Queen Elizabeth II, 95, who has been suffering from mobility problems, will not attend next week's Maundy Day service which is normally a fixture in her annual calendar, Buckingham Palace said on Friday.
The monarch, who will turn 96 next month, will instead be represented by her son and heir Prince Charles and his wife Camilla, the Duchess of Cornwall, it said.
The queen, currently in her record-breaking 70th year on the throne, has not attended a high-profile event outside her homes apart from a memorial service for her late husband Prince Philip last week since she spent a night in hospital last October.

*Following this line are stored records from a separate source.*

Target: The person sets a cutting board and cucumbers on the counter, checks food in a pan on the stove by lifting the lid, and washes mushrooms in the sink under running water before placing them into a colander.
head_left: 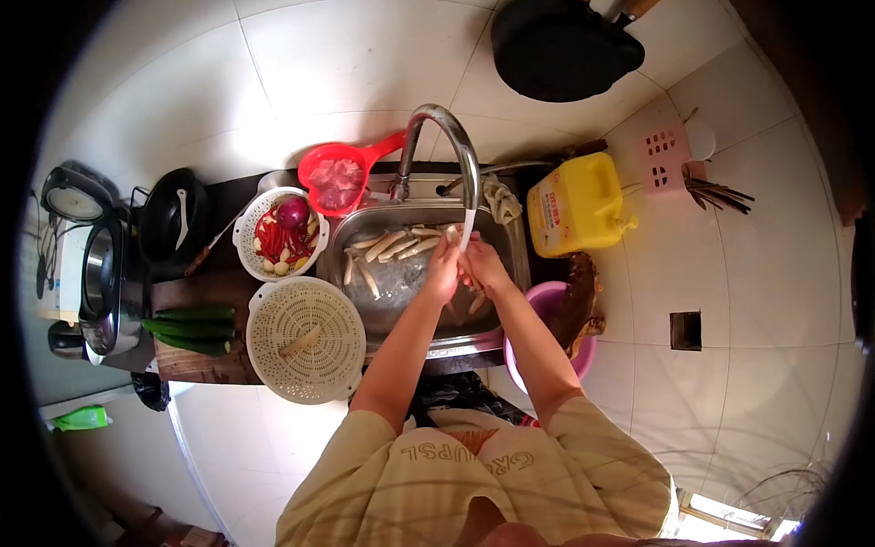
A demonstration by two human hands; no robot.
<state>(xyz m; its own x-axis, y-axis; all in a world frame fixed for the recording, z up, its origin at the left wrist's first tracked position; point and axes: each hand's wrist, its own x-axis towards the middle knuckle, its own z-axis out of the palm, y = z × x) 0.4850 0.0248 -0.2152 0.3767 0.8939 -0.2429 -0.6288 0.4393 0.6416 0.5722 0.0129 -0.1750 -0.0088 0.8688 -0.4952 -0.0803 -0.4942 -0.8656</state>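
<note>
Under the running water from the tap (447, 123), my left hand (444, 270) and my right hand (485, 266) are close together, fingers curled round a pale long piece (453, 237), mostly hidden by them. It resembles the several slender, whitish, root-like pieces (394, 246) lying in water in the steel sink (428, 346). I cannot make out their exact kind. Left of the sink, a cream colander (273, 365) holds a small amount of the same pale pieces (303, 341).
A white basket (244, 239) holds a red onion, chillies and garlic. Behind it sits a red strainer-shaped bowl (314, 164) of meat. Cucumbers (193, 330) lie on a wooden board (210, 365). On the right stand a yellow jug (576, 205) and a pink basin (512, 360).
</note>
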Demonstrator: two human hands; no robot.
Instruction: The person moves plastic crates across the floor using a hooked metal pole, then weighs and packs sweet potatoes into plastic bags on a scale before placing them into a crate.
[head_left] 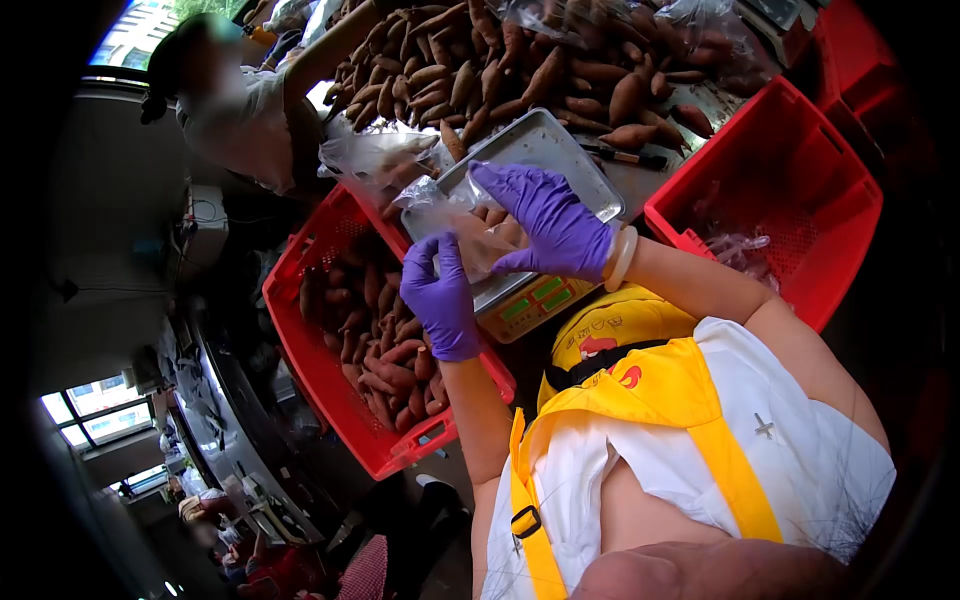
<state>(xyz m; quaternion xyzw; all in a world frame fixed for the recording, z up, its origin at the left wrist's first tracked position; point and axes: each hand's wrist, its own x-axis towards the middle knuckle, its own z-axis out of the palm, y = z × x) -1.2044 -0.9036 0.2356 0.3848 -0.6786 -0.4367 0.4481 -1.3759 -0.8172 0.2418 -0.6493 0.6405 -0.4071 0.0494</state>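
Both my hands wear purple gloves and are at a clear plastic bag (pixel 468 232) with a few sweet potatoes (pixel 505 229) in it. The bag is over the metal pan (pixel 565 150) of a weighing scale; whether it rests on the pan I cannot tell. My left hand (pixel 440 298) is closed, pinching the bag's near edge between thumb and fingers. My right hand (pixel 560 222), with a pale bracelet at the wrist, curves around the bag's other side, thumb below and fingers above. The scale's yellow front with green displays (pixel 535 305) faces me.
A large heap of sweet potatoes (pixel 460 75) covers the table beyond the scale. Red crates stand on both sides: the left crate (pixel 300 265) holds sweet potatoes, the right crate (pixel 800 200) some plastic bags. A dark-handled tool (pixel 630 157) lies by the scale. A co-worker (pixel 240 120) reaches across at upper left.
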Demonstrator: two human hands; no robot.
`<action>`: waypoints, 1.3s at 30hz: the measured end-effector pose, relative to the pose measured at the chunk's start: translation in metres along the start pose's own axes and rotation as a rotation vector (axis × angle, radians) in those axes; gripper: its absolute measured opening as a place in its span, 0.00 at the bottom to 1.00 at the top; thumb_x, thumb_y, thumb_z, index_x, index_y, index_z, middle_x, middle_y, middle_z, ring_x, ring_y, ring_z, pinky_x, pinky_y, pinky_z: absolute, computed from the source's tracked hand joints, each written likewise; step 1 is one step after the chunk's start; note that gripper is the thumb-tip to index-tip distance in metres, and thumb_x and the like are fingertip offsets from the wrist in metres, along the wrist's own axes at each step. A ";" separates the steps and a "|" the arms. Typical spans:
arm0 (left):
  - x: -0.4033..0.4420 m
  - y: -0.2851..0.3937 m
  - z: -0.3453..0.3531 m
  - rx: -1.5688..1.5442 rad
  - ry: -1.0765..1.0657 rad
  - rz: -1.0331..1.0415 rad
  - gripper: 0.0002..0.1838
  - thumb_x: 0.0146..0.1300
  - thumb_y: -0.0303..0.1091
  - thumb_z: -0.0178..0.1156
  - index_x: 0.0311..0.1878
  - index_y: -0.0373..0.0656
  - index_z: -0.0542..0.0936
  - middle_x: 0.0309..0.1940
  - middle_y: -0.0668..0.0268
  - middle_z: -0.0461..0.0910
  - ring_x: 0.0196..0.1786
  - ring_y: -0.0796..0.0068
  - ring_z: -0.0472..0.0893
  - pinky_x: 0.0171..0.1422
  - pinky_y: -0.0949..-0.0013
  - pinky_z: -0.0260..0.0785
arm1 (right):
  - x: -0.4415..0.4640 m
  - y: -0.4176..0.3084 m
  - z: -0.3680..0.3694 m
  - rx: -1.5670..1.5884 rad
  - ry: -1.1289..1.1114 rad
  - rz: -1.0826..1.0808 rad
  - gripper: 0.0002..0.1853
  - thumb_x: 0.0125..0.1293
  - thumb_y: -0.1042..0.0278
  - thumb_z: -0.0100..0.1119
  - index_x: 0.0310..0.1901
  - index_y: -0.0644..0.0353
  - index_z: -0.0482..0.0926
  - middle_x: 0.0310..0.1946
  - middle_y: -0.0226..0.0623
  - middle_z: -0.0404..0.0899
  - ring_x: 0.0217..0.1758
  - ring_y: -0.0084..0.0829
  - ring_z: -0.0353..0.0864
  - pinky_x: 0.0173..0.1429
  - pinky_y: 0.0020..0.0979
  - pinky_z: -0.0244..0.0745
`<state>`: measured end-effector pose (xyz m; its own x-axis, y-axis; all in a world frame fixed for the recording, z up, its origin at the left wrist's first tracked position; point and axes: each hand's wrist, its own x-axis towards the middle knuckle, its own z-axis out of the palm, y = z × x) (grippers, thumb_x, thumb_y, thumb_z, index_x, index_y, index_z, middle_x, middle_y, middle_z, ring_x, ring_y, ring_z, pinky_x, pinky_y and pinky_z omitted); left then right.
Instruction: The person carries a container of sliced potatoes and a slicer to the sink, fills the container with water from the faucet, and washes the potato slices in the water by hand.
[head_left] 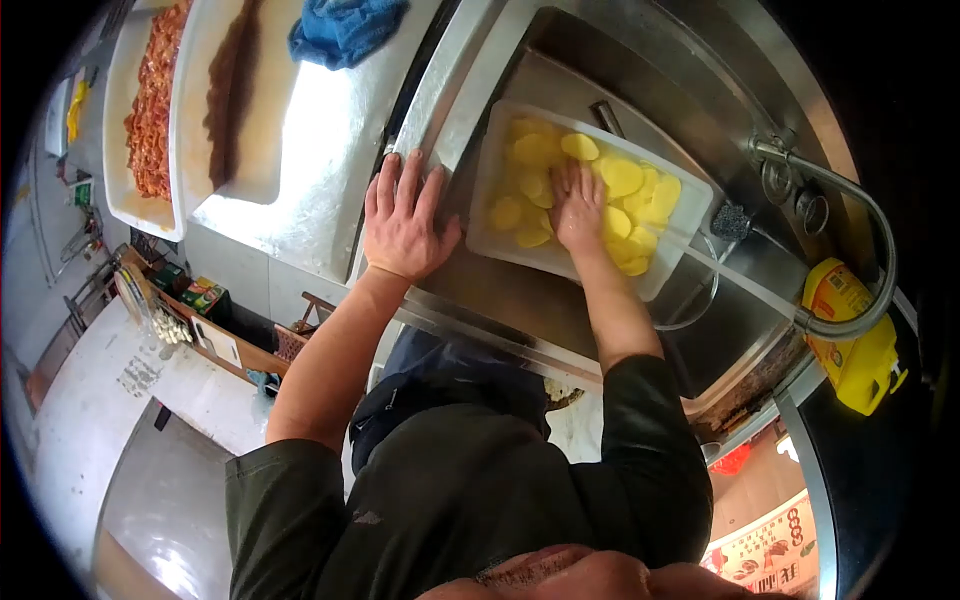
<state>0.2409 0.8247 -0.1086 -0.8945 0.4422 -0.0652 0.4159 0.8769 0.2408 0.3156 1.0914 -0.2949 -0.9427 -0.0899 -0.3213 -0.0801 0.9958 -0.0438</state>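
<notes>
My left hand lies flat on the steel front edge of the sink, its fingers spread and holding nothing. In the white plastic tub, which stands inside the sink, are water and many thin yellow slices that look like potato. My right hand reaches into this tub, palm down among the slices, with its fingers stretched out. Water runs from the end of a curved metal faucet toward the right side of the tub.
Left of the sink is a steel counter with a blue cloth, a tray of reddish meat pieces and another pale tray. A yellow bottle stands right of the sink. A mesh scrubber lies near the faucet.
</notes>
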 end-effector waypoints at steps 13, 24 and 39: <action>0.004 0.001 -0.001 -0.005 0.025 0.008 0.34 0.51 0.44 0.66 0.64 0.48 0.73 0.70 0.55 0.64 0.73 0.45 0.60 0.74 0.45 0.54 | -0.018 -0.002 0.014 0.087 0.182 0.437 0.40 0.63 0.43 0.60 0.71 0.57 0.63 0.71 0.48 0.60 0.76 0.52 0.50 0.76 0.62 0.38; 0.002 -0.001 -0.002 -0.009 -0.009 0.003 0.36 0.53 0.43 0.65 0.67 0.47 0.70 0.72 0.53 0.61 0.74 0.44 0.58 0.75 0.45 0.52 | 0.008 -0.003 0.020 0.272 0.059 -0.212 0.23 0.57 0.51 0.68 0.52 0.51 0.80 0.56 0.45 0.75 0.61 0.47 0.72 0.66 0.51 0.63; 0.001 -0.001 -0.002 -0.014 0.001 -0.005 0.36 0.53 0.43 0.65 0.67 0.47 0.70 0.72 0.55 0.62 0.75 0.46 0.57 0.75 0.47 0.52 | -0.022 0.078 -0.033 0.831 0.144 0.777 0.25 0.66 0.48 0.61 0.36 0.70 0.83 0.36 0.59 0.83 0.46 0.59 0.81 0.53 0.50 0.73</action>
<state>0.2398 0.8239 -0.1074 -0.8967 0.4378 -0.0652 0.4093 0.8762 0.2543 0.3193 1.1717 -0.2606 -0.6763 0.6009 -0.4261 0.7283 0.4585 -0.5092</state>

Ill health, including a bout of Covid, and difficulties walking and standing forced her to pull out of a Commonwealth Day service at the last minute on March 14, one of the most important dates in the queen's calendar.
After the October scare, doctors ordered the queen to rest and she cancelled a string of high-profile engagements, including hosting world leaders at the UN climate change summit in November.
She has complained of mobility issues, with reports she has been using a wheelchair -- and even a golf buggy -- in private.
The Royal Maundy service, which will be held on April 14, is an Easter tradition whereby the sovereign gives out specially minted silver coins to the elderly.
The freshly minted Maundy coins -- which add up to 85 pence, but are valuable souvenirs -- reflect a royal tradition dating back to at least the 12th century when English kings would give money to the needy at Easter time.